START RECORDED INFORMATION

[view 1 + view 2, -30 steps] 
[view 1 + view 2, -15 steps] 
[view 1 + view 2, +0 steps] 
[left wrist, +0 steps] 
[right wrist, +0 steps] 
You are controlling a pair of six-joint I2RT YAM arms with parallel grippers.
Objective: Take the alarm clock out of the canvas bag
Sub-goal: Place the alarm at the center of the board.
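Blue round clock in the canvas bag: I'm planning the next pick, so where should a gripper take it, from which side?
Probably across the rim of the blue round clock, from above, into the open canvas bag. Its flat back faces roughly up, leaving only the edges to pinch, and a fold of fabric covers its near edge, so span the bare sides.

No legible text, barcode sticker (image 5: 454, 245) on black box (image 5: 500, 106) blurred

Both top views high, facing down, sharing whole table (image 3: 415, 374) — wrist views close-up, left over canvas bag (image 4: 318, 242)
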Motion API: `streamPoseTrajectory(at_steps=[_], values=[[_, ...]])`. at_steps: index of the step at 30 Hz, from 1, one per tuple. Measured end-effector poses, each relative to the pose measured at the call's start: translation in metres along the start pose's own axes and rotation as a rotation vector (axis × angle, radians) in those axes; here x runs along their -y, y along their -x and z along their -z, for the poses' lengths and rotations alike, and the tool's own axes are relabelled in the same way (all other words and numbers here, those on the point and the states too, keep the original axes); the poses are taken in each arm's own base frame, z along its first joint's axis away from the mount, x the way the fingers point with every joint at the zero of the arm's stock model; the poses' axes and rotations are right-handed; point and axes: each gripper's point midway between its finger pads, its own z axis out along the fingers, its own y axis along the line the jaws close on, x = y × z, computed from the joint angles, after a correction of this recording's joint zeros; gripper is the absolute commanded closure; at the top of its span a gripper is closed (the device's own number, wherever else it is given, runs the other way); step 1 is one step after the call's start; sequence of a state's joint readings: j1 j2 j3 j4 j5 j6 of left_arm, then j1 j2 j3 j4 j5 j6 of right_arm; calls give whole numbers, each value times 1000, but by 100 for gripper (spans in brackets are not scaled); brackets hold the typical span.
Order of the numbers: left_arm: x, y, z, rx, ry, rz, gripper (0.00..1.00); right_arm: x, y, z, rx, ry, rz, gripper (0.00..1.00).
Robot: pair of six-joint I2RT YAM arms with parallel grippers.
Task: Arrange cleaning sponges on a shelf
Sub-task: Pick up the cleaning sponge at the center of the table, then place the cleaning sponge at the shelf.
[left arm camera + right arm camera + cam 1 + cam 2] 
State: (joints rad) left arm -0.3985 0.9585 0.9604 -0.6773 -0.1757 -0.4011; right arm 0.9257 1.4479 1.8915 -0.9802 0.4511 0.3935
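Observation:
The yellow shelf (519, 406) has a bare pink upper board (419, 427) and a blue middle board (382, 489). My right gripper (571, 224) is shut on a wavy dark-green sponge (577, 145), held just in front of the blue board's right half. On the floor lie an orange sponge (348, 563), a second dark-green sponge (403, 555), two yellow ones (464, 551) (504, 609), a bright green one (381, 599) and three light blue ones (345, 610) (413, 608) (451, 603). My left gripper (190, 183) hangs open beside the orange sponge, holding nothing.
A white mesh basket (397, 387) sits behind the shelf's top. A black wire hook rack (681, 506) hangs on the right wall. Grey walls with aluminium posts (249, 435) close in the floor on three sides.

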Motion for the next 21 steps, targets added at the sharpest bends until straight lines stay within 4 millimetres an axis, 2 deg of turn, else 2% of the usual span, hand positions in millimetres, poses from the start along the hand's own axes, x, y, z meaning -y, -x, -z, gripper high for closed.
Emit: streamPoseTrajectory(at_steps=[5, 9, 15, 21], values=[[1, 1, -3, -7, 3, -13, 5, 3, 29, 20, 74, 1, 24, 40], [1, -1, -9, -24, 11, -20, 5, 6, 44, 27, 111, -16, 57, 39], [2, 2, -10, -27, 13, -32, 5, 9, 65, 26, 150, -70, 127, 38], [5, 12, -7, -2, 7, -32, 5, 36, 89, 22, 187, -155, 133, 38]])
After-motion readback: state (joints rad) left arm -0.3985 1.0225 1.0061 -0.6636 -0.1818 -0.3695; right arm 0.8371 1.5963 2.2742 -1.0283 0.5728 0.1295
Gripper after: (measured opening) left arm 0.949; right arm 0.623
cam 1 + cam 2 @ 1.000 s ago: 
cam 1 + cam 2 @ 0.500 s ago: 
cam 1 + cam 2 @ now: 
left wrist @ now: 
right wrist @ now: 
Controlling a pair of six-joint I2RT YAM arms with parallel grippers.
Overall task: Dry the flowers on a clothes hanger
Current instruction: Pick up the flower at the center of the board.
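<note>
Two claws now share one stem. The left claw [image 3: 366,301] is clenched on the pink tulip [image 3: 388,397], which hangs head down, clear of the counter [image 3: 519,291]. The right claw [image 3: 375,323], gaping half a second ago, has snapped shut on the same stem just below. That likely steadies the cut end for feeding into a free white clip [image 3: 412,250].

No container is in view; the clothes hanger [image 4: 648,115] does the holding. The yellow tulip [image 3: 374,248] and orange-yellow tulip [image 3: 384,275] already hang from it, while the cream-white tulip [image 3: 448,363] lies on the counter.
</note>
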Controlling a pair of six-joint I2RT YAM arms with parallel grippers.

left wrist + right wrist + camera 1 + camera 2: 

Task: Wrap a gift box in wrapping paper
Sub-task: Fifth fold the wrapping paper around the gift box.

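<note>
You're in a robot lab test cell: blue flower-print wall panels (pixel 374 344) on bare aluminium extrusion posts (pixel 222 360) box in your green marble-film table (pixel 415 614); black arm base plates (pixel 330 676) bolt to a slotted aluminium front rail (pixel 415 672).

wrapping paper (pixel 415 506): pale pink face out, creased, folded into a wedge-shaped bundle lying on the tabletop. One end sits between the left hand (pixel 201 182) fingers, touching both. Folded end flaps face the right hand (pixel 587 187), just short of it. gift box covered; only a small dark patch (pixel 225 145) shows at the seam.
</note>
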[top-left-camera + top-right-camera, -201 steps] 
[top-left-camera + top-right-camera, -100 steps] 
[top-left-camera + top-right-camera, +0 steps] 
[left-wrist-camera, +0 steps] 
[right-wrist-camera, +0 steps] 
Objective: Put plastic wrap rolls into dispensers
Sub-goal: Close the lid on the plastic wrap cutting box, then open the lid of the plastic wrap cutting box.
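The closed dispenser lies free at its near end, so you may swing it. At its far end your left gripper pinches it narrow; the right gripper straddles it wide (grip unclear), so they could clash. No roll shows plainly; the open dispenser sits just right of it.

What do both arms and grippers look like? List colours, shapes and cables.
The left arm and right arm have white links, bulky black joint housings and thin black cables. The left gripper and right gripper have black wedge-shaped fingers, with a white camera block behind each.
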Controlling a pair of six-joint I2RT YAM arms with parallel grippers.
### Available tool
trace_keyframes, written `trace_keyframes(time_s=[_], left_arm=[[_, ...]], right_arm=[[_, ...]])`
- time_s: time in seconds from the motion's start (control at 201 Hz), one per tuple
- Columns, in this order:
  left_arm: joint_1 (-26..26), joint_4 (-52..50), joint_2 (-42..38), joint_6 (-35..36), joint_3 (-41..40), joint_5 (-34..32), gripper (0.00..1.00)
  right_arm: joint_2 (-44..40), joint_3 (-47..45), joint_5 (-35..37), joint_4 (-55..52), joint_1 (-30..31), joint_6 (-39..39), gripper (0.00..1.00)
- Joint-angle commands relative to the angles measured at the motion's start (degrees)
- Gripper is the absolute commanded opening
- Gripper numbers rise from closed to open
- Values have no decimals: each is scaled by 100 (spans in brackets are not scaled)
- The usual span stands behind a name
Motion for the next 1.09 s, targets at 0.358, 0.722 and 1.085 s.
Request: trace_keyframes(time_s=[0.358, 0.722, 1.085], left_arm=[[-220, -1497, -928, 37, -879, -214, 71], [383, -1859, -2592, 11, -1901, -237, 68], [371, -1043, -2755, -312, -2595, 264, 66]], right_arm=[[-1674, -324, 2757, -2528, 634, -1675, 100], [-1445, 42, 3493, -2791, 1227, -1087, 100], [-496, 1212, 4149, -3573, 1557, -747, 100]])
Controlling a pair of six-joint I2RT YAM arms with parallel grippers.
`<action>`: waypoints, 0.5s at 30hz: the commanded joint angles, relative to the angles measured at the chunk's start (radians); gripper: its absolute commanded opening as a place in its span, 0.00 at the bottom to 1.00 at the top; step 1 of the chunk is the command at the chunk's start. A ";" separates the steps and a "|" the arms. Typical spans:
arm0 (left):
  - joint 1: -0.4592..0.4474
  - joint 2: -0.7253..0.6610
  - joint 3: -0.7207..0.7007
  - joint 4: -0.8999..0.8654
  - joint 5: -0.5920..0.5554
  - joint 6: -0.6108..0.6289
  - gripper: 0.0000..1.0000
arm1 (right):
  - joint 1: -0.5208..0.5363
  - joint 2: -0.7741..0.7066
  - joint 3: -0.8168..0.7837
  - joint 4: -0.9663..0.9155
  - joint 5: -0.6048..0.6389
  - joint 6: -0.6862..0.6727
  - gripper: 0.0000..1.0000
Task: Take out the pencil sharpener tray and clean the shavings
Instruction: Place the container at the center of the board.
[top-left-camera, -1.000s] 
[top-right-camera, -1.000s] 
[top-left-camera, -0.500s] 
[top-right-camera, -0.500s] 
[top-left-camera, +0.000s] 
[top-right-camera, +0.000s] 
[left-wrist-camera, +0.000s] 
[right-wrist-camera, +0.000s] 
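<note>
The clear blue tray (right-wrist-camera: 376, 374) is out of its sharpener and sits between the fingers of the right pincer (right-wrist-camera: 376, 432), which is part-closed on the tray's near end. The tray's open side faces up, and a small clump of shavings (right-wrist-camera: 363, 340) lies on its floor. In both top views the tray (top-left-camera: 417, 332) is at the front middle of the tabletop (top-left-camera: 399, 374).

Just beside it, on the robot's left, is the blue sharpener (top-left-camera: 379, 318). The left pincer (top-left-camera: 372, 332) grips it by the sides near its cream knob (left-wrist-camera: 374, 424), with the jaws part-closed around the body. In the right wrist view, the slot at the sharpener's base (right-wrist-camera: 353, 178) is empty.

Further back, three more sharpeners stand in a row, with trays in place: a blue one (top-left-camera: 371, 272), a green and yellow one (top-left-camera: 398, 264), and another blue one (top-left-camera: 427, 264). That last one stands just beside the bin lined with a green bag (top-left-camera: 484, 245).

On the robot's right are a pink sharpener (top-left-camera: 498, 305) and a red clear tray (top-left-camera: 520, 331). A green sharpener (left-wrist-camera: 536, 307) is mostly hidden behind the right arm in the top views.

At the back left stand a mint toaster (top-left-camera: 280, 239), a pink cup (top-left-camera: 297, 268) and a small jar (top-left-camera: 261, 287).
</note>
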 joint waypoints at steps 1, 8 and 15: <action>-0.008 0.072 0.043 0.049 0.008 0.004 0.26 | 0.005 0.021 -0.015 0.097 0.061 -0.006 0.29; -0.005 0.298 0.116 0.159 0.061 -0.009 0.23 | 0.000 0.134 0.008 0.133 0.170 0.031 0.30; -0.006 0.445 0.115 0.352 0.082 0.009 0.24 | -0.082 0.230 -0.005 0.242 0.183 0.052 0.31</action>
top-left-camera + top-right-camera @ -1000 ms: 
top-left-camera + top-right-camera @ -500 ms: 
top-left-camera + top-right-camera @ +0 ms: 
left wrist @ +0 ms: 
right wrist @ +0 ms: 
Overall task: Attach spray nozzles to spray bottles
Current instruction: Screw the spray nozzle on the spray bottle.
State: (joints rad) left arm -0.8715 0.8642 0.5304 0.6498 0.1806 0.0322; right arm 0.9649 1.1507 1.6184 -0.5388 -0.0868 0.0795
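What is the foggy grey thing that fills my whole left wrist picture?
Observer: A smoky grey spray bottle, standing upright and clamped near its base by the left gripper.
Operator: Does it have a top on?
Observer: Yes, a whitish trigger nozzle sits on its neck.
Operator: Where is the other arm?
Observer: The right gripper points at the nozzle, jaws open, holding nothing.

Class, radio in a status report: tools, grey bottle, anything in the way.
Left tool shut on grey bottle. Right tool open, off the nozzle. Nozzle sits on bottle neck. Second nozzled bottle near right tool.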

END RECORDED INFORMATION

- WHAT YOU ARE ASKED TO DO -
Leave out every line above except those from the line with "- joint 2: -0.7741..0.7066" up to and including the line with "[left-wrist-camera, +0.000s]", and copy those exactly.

- TASK SOLUTION -
  - joint 2: -0.7741..0.7066
  - joint 3: -0.8168..0.7837
  - joint 4: -0.9663..0.9155
  - joint 5: -0.6048..0.6389
  - joint 6: -0.6862..0.6727
  - gripper: 0.0000..1.0000
Task: Take out the pencil sharpener tray and clean the shavings
Instruction: Place the container at the center of the board.
[top-left-camera, -1.000s] 
[top-right-camera, -1.000s] 
[top-left-camera, -0.500s] 
[top-right-camera, -0.500s] 
[top-left-camera, +0.000s] 
[top-right-camera, +0.000s] 
[left-wrist-camera, +0.000s] 

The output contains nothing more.